■ PROBLEM DESCRIPTION
What is needed is an exact copy of the lines in the listing below, from the one with "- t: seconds" up to and including the one with "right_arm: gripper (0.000", with no other lines.
- - - - - - -
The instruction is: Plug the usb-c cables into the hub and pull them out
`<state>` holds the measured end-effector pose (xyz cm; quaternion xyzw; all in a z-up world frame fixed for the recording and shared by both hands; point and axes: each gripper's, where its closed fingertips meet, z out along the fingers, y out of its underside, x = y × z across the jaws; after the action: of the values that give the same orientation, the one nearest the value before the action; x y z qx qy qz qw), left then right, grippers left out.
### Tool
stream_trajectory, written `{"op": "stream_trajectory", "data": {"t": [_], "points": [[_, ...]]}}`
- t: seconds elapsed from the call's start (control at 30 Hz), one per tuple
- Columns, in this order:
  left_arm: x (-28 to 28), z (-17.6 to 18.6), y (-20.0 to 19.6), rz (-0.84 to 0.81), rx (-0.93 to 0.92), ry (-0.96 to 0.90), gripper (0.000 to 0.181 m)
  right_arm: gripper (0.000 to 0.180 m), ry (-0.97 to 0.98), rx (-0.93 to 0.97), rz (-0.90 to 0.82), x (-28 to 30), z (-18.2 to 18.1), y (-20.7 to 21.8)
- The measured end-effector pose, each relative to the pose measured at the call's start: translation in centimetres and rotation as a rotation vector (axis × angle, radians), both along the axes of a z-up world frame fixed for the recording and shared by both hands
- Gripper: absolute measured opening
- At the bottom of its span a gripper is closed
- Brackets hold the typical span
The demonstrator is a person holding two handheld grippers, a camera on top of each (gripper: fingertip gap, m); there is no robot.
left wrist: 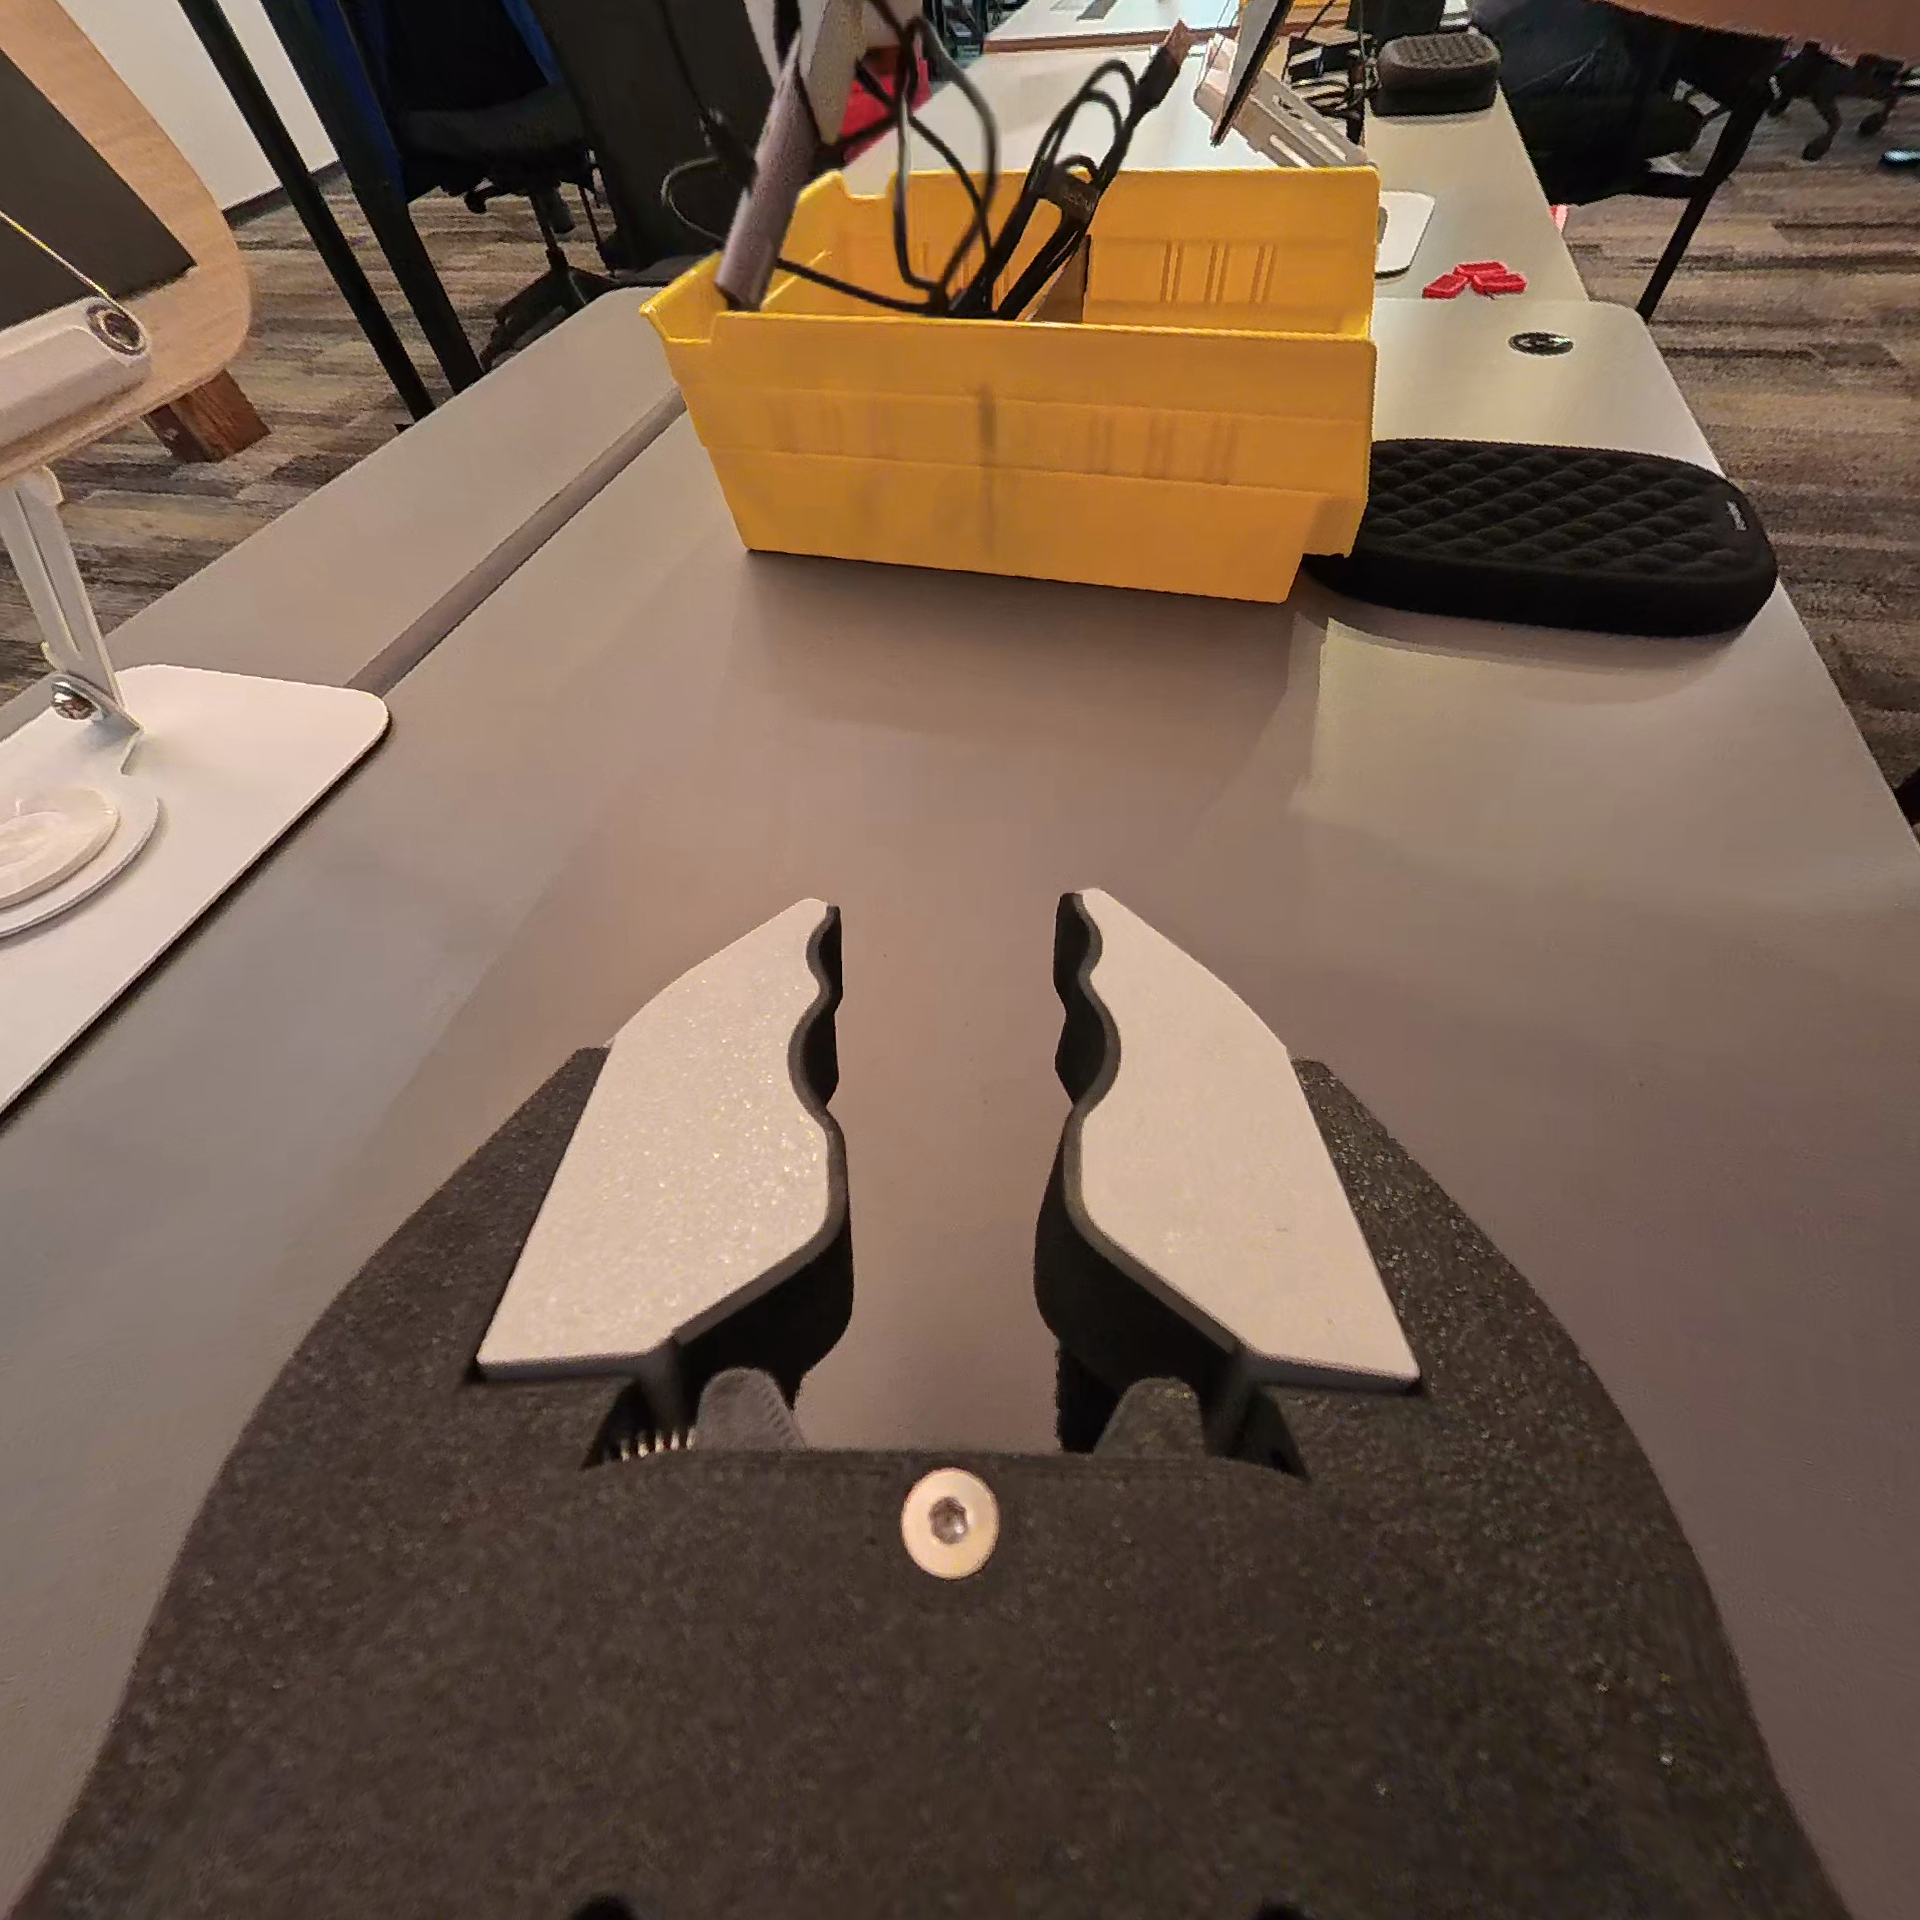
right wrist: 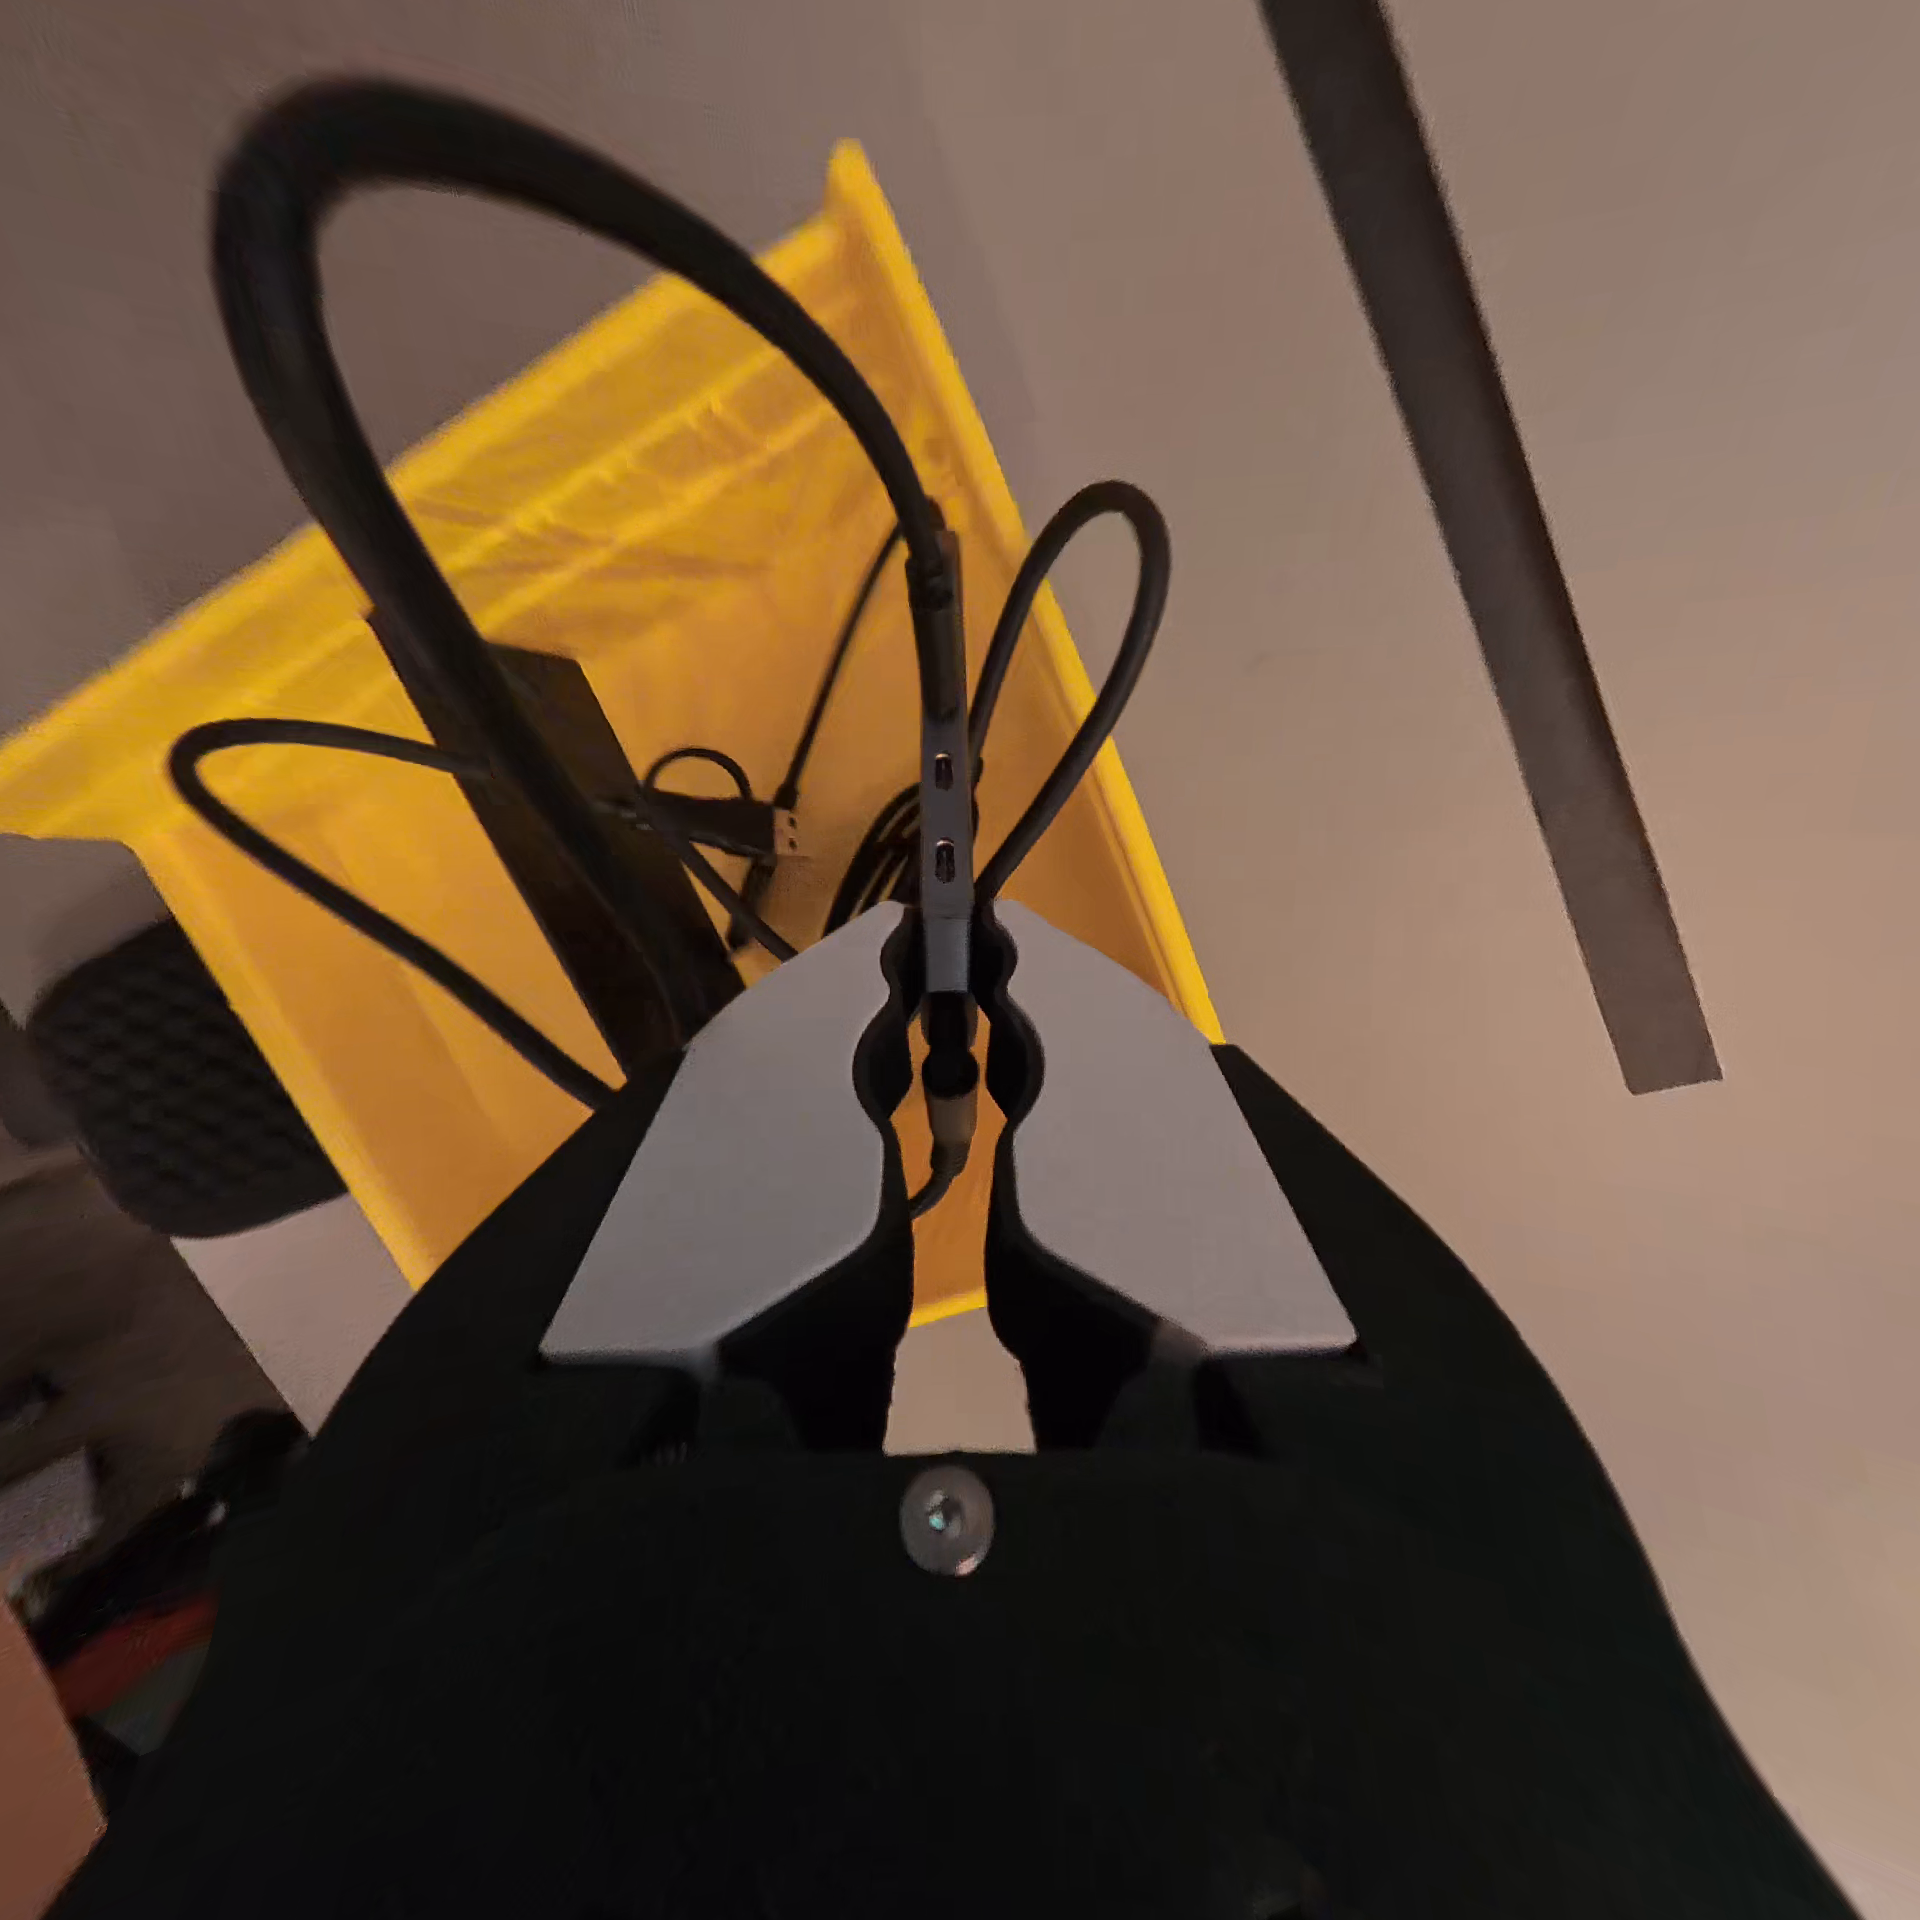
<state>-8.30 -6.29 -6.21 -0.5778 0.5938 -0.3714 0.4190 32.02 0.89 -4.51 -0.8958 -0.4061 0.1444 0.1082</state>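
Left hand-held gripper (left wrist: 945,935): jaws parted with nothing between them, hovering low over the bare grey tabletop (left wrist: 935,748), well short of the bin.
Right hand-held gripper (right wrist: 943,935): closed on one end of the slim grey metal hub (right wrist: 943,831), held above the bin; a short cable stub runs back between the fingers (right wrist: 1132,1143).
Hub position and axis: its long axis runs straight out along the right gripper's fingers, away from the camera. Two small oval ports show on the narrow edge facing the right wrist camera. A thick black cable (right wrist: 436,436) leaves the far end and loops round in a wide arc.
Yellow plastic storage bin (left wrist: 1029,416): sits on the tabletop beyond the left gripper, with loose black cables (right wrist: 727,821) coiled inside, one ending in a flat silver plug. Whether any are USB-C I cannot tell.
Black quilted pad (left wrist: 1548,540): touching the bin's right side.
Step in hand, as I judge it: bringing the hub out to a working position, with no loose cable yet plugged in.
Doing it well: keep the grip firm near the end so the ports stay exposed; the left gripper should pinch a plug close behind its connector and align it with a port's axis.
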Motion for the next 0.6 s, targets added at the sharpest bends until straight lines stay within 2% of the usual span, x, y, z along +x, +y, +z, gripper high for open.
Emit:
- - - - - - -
■ ANSWER BOX
- t: seconds elapsed from the call's start (control at 30 Hz), one per tuple
- Columns, in this order:
  left_arm: x (-28 to 28), z (-17.6 to 18.6), y (-20.0 to 19.6), rz (-0.84 to 0.81), rx (-0.93 to 0.92), ry (-0.96 to 0.90), gripper (0.000 to 0.181 m)
  right_arm: gripper (0.000 to 0.180 m), ry (-0.97 to 0.98), rx (-0.93 to 0.97), rz (-0.90 to 0.82), x (-28 to 30), z (-18.2 to 18.1), y (-20.7 to 21.8)

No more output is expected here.